Avatar: A Lenda de Korra (2ª Temporada)
4.1 214 Assista Agoraé claro que é importante ter mulheres, LGBTs e pessoas não-brancas de destaque em produtos de entretenimento -- e com mais destaque do que a discretíssima troca de olhares da última cena, cuja "ousadia" foi elogiada ao absurdo pela crítica tacanha. no entanto, em "a lenda de korra", é muito claro a serviço de que essa representatividade é acionada: que essa série tenha sido louvada por seu tratamento pretensamente progressista de questões sociais é um sinal claro do reacionarismo latente da dita esquerda liberal e da claustrofobia política do nosso tempo.

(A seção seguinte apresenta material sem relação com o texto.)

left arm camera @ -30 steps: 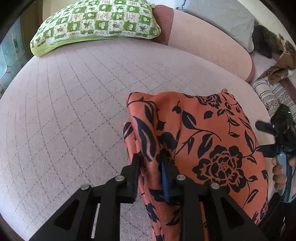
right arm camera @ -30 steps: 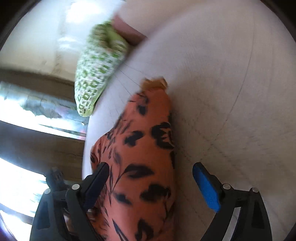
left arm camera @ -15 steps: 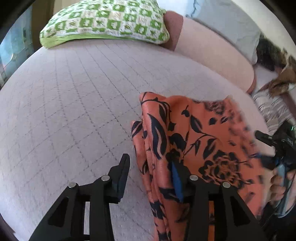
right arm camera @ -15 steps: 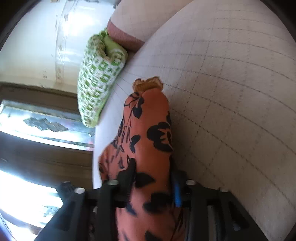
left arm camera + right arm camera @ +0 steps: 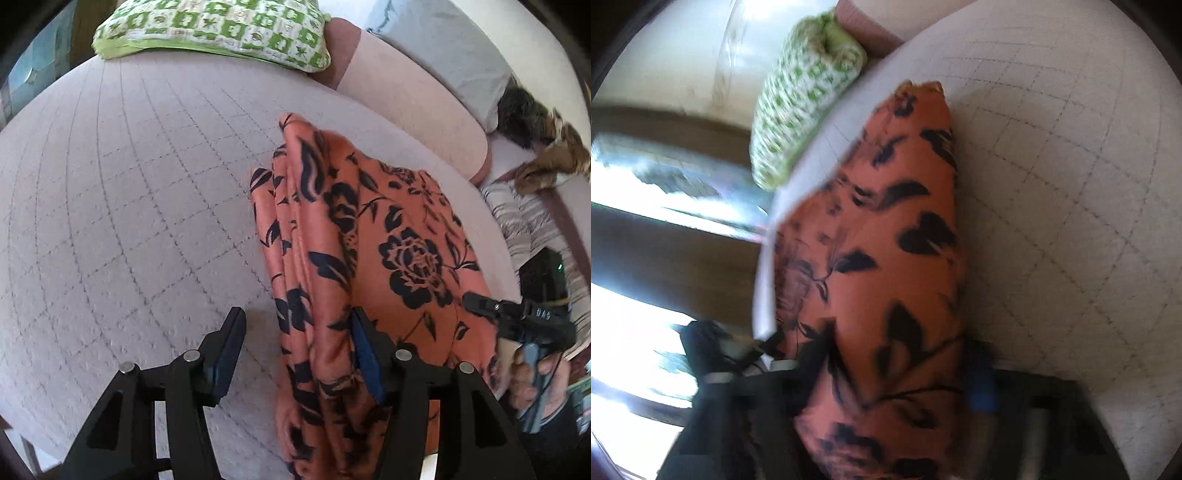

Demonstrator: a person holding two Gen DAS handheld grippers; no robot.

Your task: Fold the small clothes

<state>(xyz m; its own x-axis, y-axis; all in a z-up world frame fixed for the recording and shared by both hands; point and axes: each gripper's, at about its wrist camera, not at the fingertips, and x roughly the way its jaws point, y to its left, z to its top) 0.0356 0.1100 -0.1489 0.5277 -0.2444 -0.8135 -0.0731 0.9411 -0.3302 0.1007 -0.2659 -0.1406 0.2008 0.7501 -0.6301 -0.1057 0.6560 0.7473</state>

enquanto o livro dois têm o mérito de recuperar a linguagem dos mitos de criação e circular no reino do mais abstrato, o terceiro e o quarto descem à "situação concreta" apenas para assegurar que os frágeis limites das formas políticas existentes não serão ultrapassados. enquanto no livro três os principais vilões são precisamente aqueles que se tornaram céticos em relação às figuras de autoridade e à divisão social imposta, se colocando como alternativa aos poderes estabelecidos e por uma igualdade socioeconômica, eles são retratados literalmente como terroristas cujas intenções não podem mais que resultar no caos que somente a democracia liberal pode reestabelecer.
no quarto livro, em que a desordem social é respondida com uma força militar fascista, a situação só pode ser resolvida com 1) uma série de "deus ex machina", que tornam clara a incredulidade da própria série em relação à capacidade da democracia liberal atual de fazer frente ao fascismo e 2) a ajuda do líder da lótus vermelha, que, ainda assim, é instrumentalizado por korra para que rapidamente seja jogado de volta no esquecimento da prisão. aí é o ponto em que o recalcado retorna: korra, que já havia batalhado por sua liberdade abstrata contra vatu, a própria escuridão encarnada, não consegue se livrar de um trauma que não pode senão assolar eternamente a ordem sociopolítica que ela representa: a possibilidade da igualdade real.
p.s.: a cena em que o herdeiro do trono do reino da terra chega à conclusão racional de que um poder monárquico é antiquado e instaura uma república é de fazer um danton ou um marat levantar do sepulcro.